For those of you who are unfamiliar with the Tata Family and their incredible business success, the Tata Group was formed in 1868 and is India’s largest conglomerate. Many refer to the founder (Jamsetji Tata) as the “father of Indian Industry”. The group’s annual revenue for FY21/22 was ~$128bn USD, spread across 29 publicly listed Tata Companies, with a market capitalisation of $311bn USD (March 2022).
Our focus at Coeli Global is searching the earth for the best businesses and we were lucky enough to find one in Tata Consultancy ($147bn USD Market Cap) at their offices in Mumbai.
As you can see from the chart below, Tata Consultancy has an incredible financial track record, and with industry leading margins and revenue growth, is considered by many Industry Analysts as the Worlds Best Outsourcing Consultant.
Källa: Catena / Coeli Global
Many westerners often are unaware of the enormous outsourcing industry, where large western corporate firms outsource large chunks of their “Run the Business” functions to Indian and foreign competitors.
As large banks, global industrial firms, media titans and leading healthcare companies have grown over time, they often look to Highly Trusted Partners such as TCS to run large internal chunks of their business. As TCS is in many cases, running the internal functions of these globally leading businesses and building software/digital solutions for their critical infrastructure, the amount of trust that Fortune 500 companies have in TCS is immense.

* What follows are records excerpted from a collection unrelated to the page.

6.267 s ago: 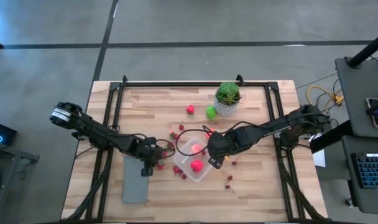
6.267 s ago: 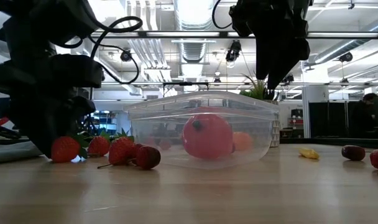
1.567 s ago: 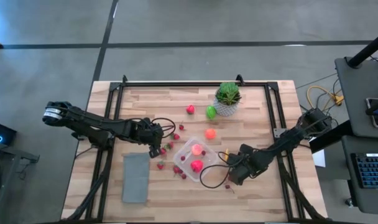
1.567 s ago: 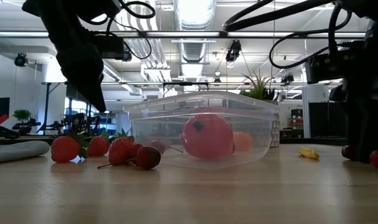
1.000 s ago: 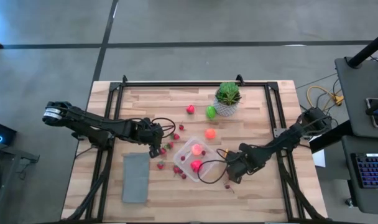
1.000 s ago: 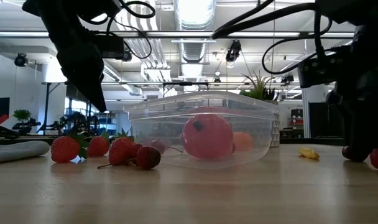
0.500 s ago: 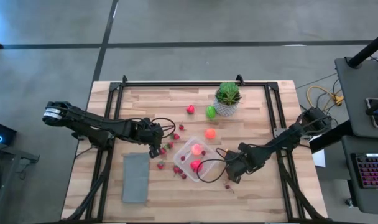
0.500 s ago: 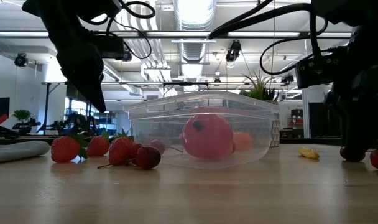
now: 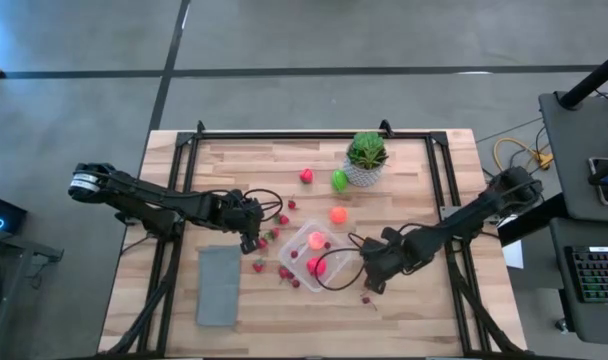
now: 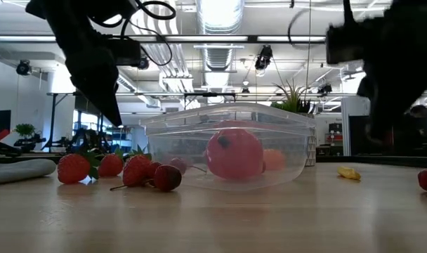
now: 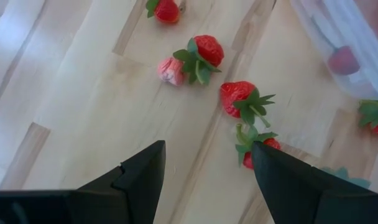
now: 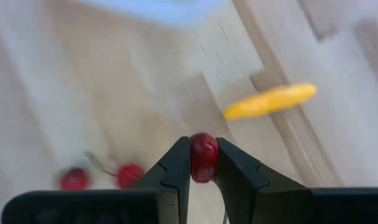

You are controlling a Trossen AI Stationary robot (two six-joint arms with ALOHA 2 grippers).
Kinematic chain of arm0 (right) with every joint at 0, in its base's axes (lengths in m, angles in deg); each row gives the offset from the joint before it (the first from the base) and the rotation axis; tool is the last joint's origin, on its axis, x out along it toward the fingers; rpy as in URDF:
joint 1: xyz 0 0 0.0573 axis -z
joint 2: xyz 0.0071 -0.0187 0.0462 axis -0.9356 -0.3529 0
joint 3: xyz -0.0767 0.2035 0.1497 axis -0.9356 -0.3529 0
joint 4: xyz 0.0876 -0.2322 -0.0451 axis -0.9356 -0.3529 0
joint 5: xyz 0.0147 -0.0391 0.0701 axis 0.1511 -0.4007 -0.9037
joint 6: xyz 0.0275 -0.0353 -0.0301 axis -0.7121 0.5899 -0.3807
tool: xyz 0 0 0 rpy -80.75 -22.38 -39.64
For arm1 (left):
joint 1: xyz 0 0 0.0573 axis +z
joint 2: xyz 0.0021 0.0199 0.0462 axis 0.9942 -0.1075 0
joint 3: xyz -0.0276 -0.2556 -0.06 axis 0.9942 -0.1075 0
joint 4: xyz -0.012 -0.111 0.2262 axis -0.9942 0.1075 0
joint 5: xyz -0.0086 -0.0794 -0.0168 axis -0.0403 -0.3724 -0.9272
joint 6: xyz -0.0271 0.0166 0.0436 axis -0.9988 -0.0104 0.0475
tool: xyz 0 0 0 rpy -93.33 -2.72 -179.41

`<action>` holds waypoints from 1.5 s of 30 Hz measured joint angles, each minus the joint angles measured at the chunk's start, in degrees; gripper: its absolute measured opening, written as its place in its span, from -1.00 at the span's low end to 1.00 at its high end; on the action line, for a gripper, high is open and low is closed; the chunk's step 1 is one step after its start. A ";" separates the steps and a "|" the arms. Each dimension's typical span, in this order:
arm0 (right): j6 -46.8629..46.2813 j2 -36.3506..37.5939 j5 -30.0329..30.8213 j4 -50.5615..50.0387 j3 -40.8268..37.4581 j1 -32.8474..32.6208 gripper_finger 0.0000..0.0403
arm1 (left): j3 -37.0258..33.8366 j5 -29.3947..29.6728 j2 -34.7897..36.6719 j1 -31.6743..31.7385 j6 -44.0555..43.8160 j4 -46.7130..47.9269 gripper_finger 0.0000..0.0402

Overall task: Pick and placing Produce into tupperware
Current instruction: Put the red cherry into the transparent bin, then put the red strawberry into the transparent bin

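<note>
Here, a small dark-red cherry [image 12: 203, 157] sits pinched between the right gripper's [image 12: 203, 163] fingers.
Left gripper [image 11: 206, 163] hovers unclenched above strawberries [image 11: 240, 97] beside the clear tupperware [image 9: 306, 252].

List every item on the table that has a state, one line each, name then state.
right tool: shut on a dark red cherry, lifted off the table
left tool: open, empty, above the strawberries
tupperware: lidless, upright, holding a big red fruit
yellow piece: lying loose on the table
potted plant: upright
</note>
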 joint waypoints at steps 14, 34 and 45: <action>12.20 4.21 -10.41 14.69 3.82 15.38 -0.69 | -0.92 -1.32 -0.02 0.11 1.40 -5.46 0.11; 16.19 -10.96 -15.57 8.69 17.83 19.05 -0.17 | -1.01 -7.15 -3.68 0.24 -2.46 -3.54 0.11; 12.84 -0.03 0.83 0.93 18.25 19.07 0.29 | -0.55 -11.46 -3.52 0.20 -29.26 -1.79 0.11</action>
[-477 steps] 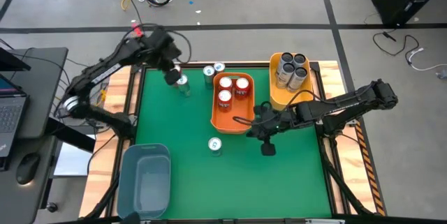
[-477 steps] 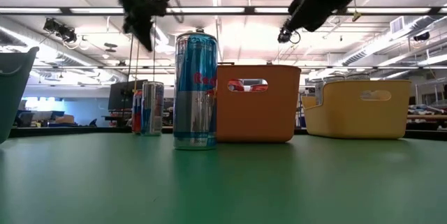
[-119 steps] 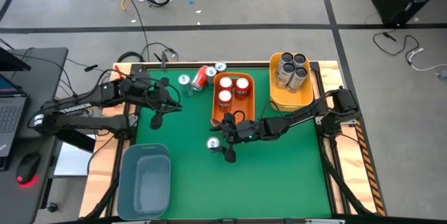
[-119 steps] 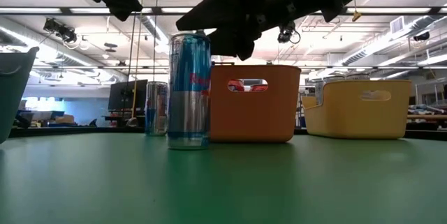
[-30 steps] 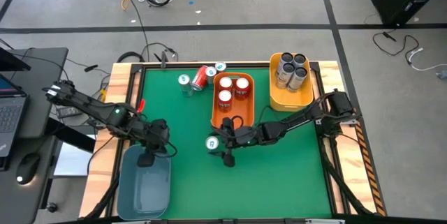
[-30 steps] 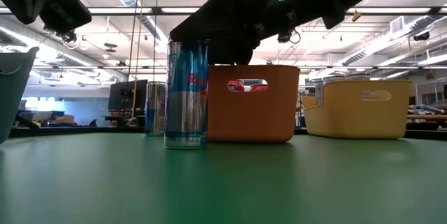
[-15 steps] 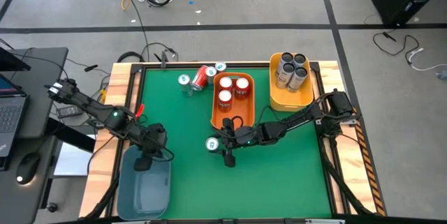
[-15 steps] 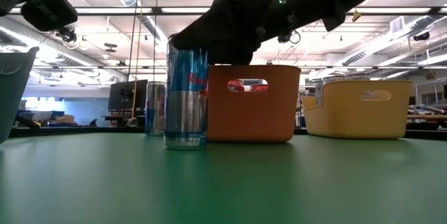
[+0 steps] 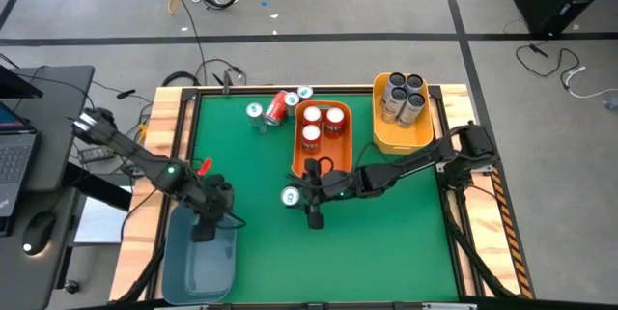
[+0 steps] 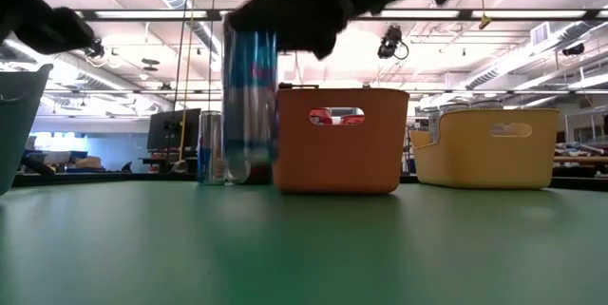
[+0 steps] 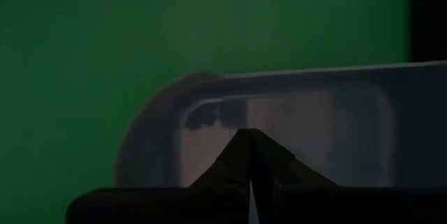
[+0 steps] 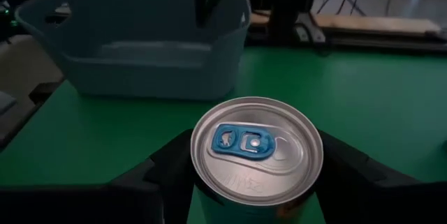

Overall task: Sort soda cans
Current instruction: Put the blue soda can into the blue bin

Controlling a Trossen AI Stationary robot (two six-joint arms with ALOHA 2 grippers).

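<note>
Teal can was pinched between the right gripper fingers, lifted clear of the green worktop near its middle, beside the orange bin. Left gripper fingers were pressed together over the blue bin at the front-left corner.

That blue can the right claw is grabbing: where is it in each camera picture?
High view: blue can mid-table, at the right gripper.
Low view: can left of centre, lifted off the table.
Left wrist view: not in it.
Right wrist view: can between the fingers.
Shared landmark: blue bin.
</note>
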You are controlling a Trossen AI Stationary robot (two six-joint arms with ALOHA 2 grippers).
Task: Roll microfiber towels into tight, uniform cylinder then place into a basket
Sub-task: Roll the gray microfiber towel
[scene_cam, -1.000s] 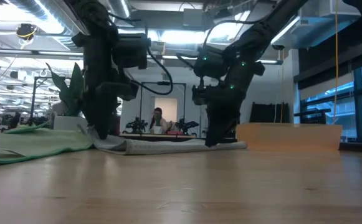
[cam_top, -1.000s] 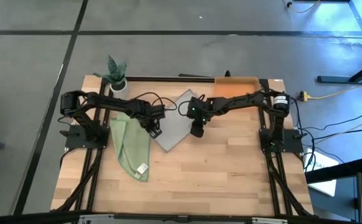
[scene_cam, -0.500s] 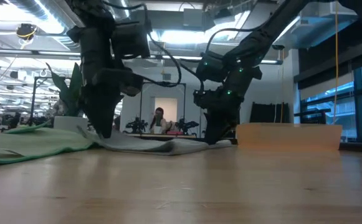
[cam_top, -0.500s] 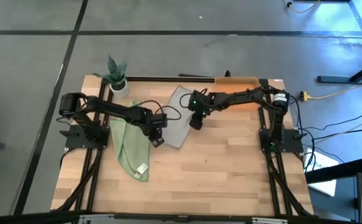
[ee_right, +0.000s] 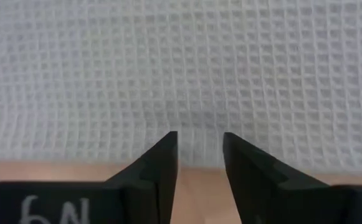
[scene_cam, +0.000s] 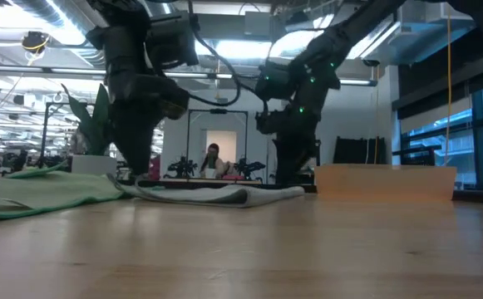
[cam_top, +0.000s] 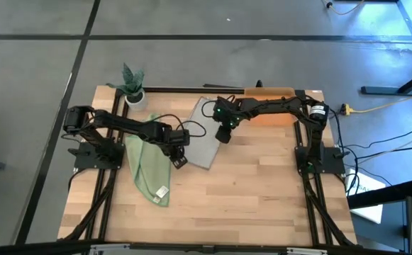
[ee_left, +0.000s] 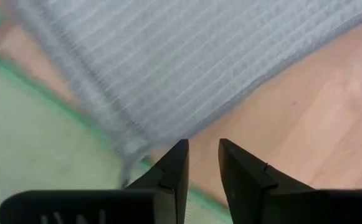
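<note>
Risk assessment at the start of the grey roll. Grey towel (cam_top: 204, 134) is seen spread flat on the bench (cam_top: 248, 191), mid-way along and toward the far edge, its left margin overlapping the green towel (cam_top: 151, 170), which lies crumpled near the left edge. Orange basket (cam_top: 269, 106) is placed at the far right corner, with no towel seen in it; neither towel is rolled yet.

Left end effector (ee_left: 202, 155) is held low at the grey towel's near-left corner, just above the overlap. A narrow gap is seen between its fingers and nothing is seen in it, so no grip is judged to exist. Right end effector (ee_right: 199, 146) is held at the grey towel's right edge, fingers slightly parted with only weave and bare wood visible between them; it also appears empty.

Possible failures, as judged:
- Green cloth could be pinched together with the grey at the overlap, since the left fingers are positioned right over both; both towels would then be dragged as one.
- Only the top layer of the fold visible in the low view could be caught, giving a loose, uneven cylinder.
- Edges could be lifted unevenly, as the two end effectors are set at different points along the towel; a cone could result.
- Plant pot (cam_top: 134, 95) at the far left corner could be struck by the left arm's elbow.
</note>
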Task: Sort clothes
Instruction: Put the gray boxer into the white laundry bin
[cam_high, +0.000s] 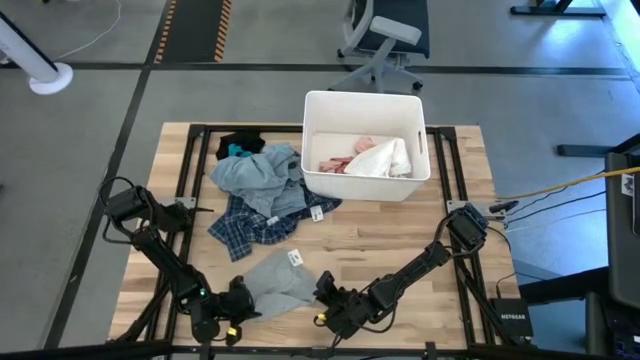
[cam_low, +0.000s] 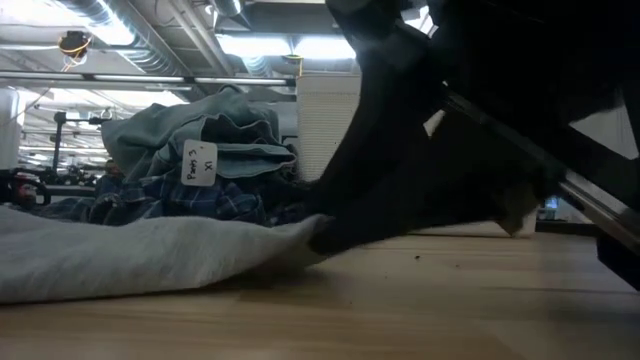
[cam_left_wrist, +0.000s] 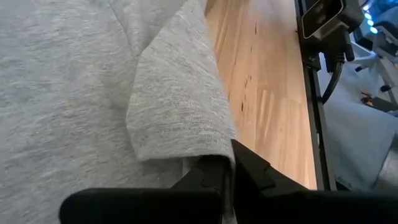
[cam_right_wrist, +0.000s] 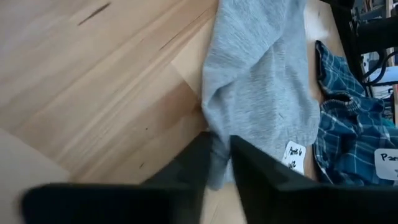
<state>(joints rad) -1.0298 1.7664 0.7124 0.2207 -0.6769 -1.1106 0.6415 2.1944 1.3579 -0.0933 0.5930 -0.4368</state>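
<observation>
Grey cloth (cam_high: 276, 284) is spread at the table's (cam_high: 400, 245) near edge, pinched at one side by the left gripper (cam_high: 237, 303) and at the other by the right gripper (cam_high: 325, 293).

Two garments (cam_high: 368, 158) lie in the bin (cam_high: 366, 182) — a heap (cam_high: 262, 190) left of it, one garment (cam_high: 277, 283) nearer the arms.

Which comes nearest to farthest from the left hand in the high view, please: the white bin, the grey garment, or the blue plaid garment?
1. Grey garment: right at the left hand, pinched at its near-left edge.
2. Blue plaid garment: mid-table, beyond the grey one.
3. White bin: far right side of the table, holding pink and white clothes.
</observation>
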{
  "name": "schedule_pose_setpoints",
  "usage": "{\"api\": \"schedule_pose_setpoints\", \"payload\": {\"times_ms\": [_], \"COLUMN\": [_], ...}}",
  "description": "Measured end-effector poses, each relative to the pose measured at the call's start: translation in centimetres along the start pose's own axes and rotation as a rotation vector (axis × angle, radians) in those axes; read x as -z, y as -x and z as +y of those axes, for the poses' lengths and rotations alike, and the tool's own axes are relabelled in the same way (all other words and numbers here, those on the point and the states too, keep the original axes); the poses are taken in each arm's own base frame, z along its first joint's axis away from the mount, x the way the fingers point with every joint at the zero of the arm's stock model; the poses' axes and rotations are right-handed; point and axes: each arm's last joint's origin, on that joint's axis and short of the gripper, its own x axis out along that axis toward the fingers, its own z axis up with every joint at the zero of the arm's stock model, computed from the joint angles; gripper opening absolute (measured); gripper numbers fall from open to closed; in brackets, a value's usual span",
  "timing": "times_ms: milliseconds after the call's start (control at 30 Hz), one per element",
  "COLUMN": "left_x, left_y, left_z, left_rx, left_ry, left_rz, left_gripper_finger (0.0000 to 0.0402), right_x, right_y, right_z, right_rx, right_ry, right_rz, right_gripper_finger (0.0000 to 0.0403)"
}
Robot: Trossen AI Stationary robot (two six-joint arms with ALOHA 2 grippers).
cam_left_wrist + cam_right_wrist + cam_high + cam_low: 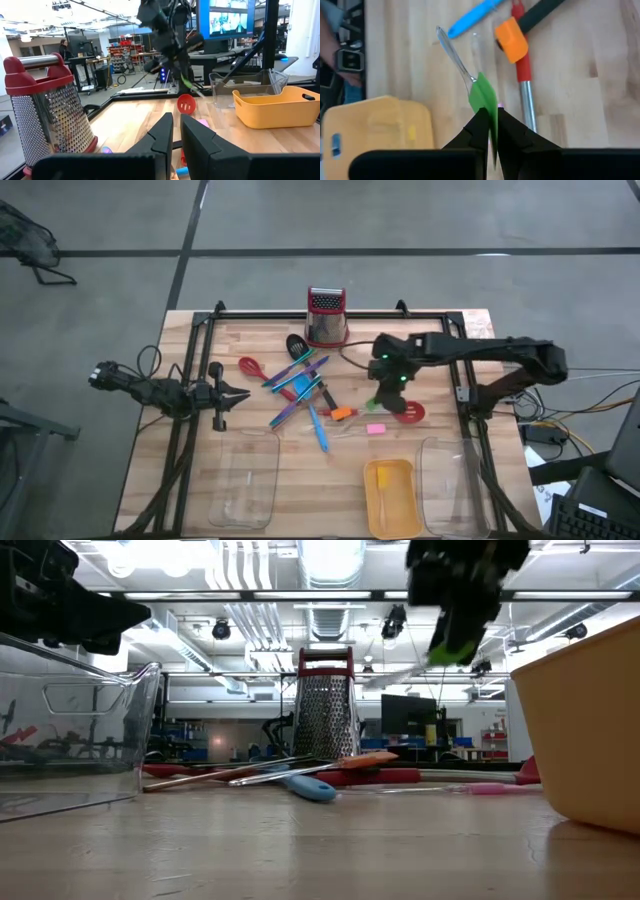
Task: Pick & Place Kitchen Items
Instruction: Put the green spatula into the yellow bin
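Observation:
My right gripper (383, 396) hangs above the table right of the utensil pile and is shut on a utensil with a green head (485, 95) and a thin clear handle (452, 52). It also shows in the low view (450, 640). Under and beside it lie a red slotted spoon (410, 412), a pink piece (375, 428), an orange piece (343, 414) and a blue stick (318, 430). The pile (300, 380) of red, blue, black and purple utensils lies flat mid-table. My left gripper (238, 394) waits at the table's left, shut and empty. My right gripper pinches the utensil's green head (488, 107) between its two fingers, coming from above and pointing down. The utensil is lifted clear of the table. Its clear handle (395, 675) sticks out sideways from the fingers, slanting a little downward.
The metal grater (325, 315) stands at the far edge. An orange tray (392, 498) with a yellow piece in it sits at the near edge, between two clear trays (245, 480) (450, 480). A red spoon (250, 367) lies left of the pile.

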Motion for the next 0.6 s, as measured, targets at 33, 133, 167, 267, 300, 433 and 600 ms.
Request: {"api": "schedule_pose_setpoints", "payload": {"times_ms": [33,133,167,267,300,433,600], "left_x": [0.0,0.0,0.0,0.0,0.0,0.0,0.0], "left_y": [0.0,0.0,0.0,0.0,0.0,0.0,0.0], "left_z": [0.0,0.0,0.0,0.0,0.0,0.0,0.0], "left_rx": [0.001,0.001,0.001,0.000,0.000,0.000,0.000], "left_ry": [0.000,-0.001,-0.001,-0.001,-0.001,-0.001,-0.001], "left_rz": [0.000,0.001,0.001,0.001,0.001,0.001,0.001], "left_gripper_finger": [0.0042,0.0042,0.0042,0.0042,0.0042,0.0042,0.0042], "right_x": [0.3,1.1,1.4,2.4,2.8,4.1,5.3], "right_y": [0.7,2.6,3.1,3.9,4.1,4.0,3.2], "right_z": [0.4,1.8,2.3,3.9,4.4,6.2,7.6], "right_rx": [-0.011,-0.119,-0.152,-0.196,-0.205,-0.246,-0.270], "right_ry": [0.000,-0.011,-0.023,-0.055,-0.048,0.010,-0.047], "right_rz": [-0.012,-0.043,-0.050,-0.046,-0.038,0.004,0.089], "right_gripper_finger": [0.0018,0.0018,0.0018,0.0018,0.0018,0.0018,0.0018]}}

With a “labour arbitrage” available in India (replace costly western employees with access to Indias vast digitally savvy talent pool), companies have been increasingly looking to companies such as TCS to take over major chunks of their “Run the Business” function, while also increasingly relying on them to complete very complex digital transformation projects.
This isn’t low end call centre work, this is building hyper complex software solutions for International Stock Exchanges and banks to run on. Without TCS’ solutions, most likely we wouldn’t be able to access our money or buy a stock anywhere!
An underappreciated part of TCS’ business model is the “Build once, Sell Many” software development work they do for many clients. When TCS builds a software solution for a customer, they keep the IP rights and often then sell this to other clients who are in need of a similar solution, enabling them to have a highly profitable and growing SaaS software arm within their business.
As we’ve just seen, TCS has a world class financial track record which has propelled it to be the worlds second most valuable IT company (after Accenture). TCS has grown it’s revenue at 15% CAGR (2005-2022) at an industry leading ~27-28% EBITDA margin. This business gushes cash and requires very little capital to grow. As part of it’s “Secret Sauce”, which enables it to generate industry leading returns, TCS pioneered standardised software production which results in fewer errors, easier compatibility and a more consistent product.
Just like me when I order a Big Mac In Stockholm or Mumbai, TCS customers love a consistent, quality and verifiable product. speaking with management, TCS has no shortage of talent (this is primarily a business where you need to add people to grow), and last year hired 103,000 people. Management believe there is a strong and available talent pool with a customer base who are constantly increasing outsourcing & digital change budgets and handing over more and more of their critical business functions.
A “nice to have” element with this business is that, as TCS grows, their software business which is “hidden” within it’s segments should grow considerably faster than the consulting business and could easily go from ~5% to 20% of their business over time. Further to this, management have commented that the Next 5 years will be BETTER than the previous 5 Years in terms of growth! And with their business mix going from ~80% outsource / 20% digital transformation -> 70% outsource / 30% digital transformation, we believe there is a bright future ahead.
Source: Tata Consultancy Services Investor presentation 2022 and Coeli Global analysis.
Note that Coeli Global does not have holdings in Tata Consultancy Services.